== EXERCISE AIM ==
The lines to repeat are those below from the one containing "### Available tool" down to the one containing "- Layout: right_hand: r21", both included; reproduce them exactly and nothing else.

=-=-=

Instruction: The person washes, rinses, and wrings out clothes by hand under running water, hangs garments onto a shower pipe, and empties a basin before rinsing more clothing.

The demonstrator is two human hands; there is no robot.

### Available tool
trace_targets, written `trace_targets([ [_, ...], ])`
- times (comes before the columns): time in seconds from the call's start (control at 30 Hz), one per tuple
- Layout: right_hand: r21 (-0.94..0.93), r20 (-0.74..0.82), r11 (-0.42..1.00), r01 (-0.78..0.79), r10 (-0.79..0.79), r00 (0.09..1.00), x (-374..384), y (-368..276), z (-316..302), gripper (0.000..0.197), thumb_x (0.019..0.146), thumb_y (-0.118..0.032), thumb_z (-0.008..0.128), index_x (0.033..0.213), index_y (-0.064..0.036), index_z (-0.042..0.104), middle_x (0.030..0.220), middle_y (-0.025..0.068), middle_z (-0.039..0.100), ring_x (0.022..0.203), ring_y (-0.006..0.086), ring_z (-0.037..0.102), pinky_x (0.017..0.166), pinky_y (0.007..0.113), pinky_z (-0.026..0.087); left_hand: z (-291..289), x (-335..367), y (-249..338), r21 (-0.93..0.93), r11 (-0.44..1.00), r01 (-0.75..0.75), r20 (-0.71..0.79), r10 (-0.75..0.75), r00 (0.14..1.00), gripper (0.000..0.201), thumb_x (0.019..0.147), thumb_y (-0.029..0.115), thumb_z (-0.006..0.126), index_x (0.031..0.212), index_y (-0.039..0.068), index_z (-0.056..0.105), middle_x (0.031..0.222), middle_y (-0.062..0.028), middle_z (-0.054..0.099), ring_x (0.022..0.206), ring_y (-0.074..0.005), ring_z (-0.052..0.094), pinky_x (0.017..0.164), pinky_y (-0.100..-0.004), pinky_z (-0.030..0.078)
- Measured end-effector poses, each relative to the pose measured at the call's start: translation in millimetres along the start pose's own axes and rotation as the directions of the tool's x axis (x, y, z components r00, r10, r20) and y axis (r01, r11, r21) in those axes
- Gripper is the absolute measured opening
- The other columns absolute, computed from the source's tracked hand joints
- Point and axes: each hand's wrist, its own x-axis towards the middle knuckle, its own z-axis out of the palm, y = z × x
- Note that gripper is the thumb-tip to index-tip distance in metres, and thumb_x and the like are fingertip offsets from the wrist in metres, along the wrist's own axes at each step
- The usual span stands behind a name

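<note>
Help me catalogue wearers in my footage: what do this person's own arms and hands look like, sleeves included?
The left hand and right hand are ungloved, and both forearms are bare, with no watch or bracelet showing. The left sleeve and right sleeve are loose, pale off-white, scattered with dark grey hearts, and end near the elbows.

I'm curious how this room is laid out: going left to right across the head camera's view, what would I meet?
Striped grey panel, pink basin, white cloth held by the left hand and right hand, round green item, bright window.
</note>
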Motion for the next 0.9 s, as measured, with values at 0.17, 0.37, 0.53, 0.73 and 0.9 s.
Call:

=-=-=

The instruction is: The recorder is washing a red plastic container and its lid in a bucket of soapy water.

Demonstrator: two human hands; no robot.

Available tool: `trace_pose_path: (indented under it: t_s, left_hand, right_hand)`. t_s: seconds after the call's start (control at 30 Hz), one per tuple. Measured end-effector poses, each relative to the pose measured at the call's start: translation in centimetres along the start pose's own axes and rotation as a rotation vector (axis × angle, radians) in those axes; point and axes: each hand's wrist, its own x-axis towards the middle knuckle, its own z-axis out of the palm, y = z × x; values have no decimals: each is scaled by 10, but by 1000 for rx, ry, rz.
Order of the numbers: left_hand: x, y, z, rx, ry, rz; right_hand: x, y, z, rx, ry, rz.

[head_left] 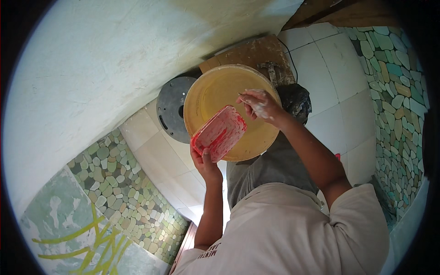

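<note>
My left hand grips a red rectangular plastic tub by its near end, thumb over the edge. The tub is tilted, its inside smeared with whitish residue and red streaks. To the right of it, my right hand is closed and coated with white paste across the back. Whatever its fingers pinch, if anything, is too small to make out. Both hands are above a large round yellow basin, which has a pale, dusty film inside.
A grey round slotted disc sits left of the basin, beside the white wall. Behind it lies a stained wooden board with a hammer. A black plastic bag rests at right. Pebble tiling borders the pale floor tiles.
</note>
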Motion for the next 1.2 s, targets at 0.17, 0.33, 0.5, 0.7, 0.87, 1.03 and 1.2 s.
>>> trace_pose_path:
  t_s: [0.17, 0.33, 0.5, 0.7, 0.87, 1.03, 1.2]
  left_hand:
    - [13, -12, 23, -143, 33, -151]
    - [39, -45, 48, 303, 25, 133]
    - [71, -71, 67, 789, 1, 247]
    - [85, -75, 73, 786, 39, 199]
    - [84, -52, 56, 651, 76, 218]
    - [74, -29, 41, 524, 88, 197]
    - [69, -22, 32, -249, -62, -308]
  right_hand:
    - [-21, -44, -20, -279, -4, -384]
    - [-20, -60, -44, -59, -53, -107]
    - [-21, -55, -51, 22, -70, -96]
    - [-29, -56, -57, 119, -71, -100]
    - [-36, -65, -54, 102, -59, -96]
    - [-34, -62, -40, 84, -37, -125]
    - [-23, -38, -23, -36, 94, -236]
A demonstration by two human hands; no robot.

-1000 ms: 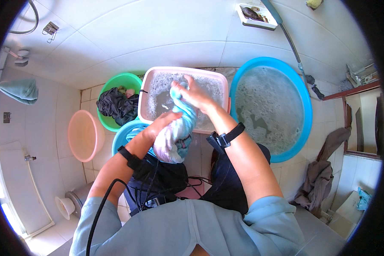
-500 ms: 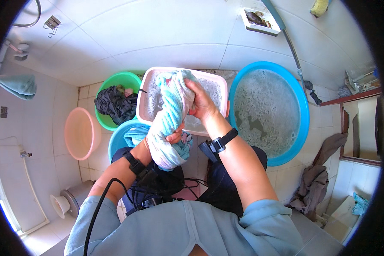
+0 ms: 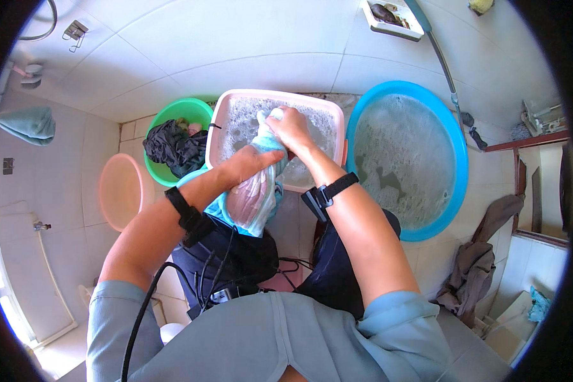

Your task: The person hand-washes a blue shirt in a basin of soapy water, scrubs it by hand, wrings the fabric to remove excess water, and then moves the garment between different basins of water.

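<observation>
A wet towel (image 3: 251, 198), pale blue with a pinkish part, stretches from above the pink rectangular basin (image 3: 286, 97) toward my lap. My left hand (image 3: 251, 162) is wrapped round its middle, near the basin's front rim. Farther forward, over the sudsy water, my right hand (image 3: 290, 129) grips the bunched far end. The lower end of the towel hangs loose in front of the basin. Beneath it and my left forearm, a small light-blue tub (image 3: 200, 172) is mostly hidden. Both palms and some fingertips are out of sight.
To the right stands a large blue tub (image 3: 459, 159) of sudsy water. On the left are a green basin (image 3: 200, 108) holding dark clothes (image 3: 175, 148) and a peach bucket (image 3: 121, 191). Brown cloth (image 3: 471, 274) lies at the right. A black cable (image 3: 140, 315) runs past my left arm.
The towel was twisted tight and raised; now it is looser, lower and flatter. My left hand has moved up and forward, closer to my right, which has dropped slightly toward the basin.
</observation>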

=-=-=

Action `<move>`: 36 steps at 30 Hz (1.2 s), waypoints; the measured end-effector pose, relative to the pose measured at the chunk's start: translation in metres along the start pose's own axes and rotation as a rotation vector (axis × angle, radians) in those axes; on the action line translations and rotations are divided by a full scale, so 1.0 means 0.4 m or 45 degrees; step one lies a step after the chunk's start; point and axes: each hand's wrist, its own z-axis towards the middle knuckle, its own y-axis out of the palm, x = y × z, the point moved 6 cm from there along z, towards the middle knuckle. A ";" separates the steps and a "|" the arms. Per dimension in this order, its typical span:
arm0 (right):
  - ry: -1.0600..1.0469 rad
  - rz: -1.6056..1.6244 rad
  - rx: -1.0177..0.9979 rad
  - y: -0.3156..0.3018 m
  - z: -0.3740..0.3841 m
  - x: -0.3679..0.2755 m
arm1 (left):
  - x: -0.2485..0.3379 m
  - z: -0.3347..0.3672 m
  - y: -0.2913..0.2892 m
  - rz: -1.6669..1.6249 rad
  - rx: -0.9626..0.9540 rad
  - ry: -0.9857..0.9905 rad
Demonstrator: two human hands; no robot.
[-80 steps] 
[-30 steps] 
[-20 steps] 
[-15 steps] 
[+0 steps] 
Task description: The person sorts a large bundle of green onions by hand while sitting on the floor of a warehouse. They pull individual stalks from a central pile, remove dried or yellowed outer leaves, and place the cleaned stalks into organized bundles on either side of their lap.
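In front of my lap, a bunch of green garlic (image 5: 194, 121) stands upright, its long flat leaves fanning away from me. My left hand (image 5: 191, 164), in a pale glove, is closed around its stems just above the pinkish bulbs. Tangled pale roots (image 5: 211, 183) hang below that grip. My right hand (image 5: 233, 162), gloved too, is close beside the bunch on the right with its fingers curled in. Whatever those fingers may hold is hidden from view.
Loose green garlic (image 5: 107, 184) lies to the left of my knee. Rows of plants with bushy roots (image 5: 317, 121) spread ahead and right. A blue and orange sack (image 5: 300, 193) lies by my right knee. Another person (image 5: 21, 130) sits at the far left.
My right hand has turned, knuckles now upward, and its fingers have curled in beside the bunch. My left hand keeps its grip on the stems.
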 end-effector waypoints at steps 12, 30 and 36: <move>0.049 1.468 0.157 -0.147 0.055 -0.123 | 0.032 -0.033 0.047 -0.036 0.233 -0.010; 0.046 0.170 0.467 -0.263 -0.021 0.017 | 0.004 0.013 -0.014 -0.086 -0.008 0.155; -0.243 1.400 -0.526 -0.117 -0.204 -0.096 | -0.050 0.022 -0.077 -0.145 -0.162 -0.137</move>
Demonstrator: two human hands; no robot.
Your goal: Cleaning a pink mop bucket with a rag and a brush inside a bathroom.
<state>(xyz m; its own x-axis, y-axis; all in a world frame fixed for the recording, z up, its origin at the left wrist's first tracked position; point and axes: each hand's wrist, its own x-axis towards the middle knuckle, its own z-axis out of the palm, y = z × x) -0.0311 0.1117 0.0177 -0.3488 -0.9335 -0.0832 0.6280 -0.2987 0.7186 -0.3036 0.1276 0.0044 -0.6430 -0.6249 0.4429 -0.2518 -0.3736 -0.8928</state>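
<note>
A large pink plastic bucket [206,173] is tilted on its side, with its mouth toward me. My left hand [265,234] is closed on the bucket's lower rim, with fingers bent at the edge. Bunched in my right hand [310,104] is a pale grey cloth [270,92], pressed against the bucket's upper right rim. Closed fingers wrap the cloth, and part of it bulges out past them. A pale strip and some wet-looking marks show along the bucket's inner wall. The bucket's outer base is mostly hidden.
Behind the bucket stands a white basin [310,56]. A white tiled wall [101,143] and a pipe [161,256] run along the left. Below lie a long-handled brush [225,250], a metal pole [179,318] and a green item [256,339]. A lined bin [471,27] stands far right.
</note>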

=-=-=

== OUTPUT FOR THIS EXERCISE ==
### Available tool
trace_targets, written `trace_targets([ [_, ...], ])`
- times (comes before the columns): time in seconds from the call's start (control at 30 Hz), one per tuple
- Layout: right_hand: r21 (-0.94..0.93), r20 (-0.74..0.82), r11 (-0.42..1.00), r01 (-0.78..0.79), r10 (-0.79..0.79), r00 (0.09..1.00), x (-374..384), y (-368..276), z (-316..302), gripper (0.000..0.197), thumb_x (0.019..0.146), thumb_y (-0.118..0.032), thumb_z (-0.008..0.128), index_x (0.033..0.213), index_y (-0.064..0.036), index_z (-0.042..0.104), middle_x (0.030..0.220), middle_y (-0.025..0.068), middle_z (-0.039..0.100), ring_x (0.022..0.203), ring_y (-0.006..0.086), ring_z (-0.037..0.102), pinky_x (0.017..0.166), pinky_y (0.007..0.113), pinky_z (-0.026..0.087); left_hand: z (-291..289), x (-335..367), y (-249..338), r21 (-0.93..0.93), r11 (-0.44..1.00), r01 (-0.75..0.75), r20 (-0.71..0.79), r10 (-0.75..0.75), r00 (0.14..1.00), gripper (0.000..0.201), thumb_x (0.019..0.147), thumb_y (-0.029..0.115), thumb_z (-0.006..0.126), index_x (0.031..0.212), index_y (-0.039..0.068), index_z (-0.056..0.105), middle_x (0.031..0.222), middle_y (-0.062..0.028), middle_z (-0.054..0.099), ring_x (0.022..0.206), ring_y (-0.074..0.005), ring_z (-0.052..0.094), pinky_x (0.017..0.164), pinky_y (-0.100..-0.004), pinky_z (-0.030..0.078)

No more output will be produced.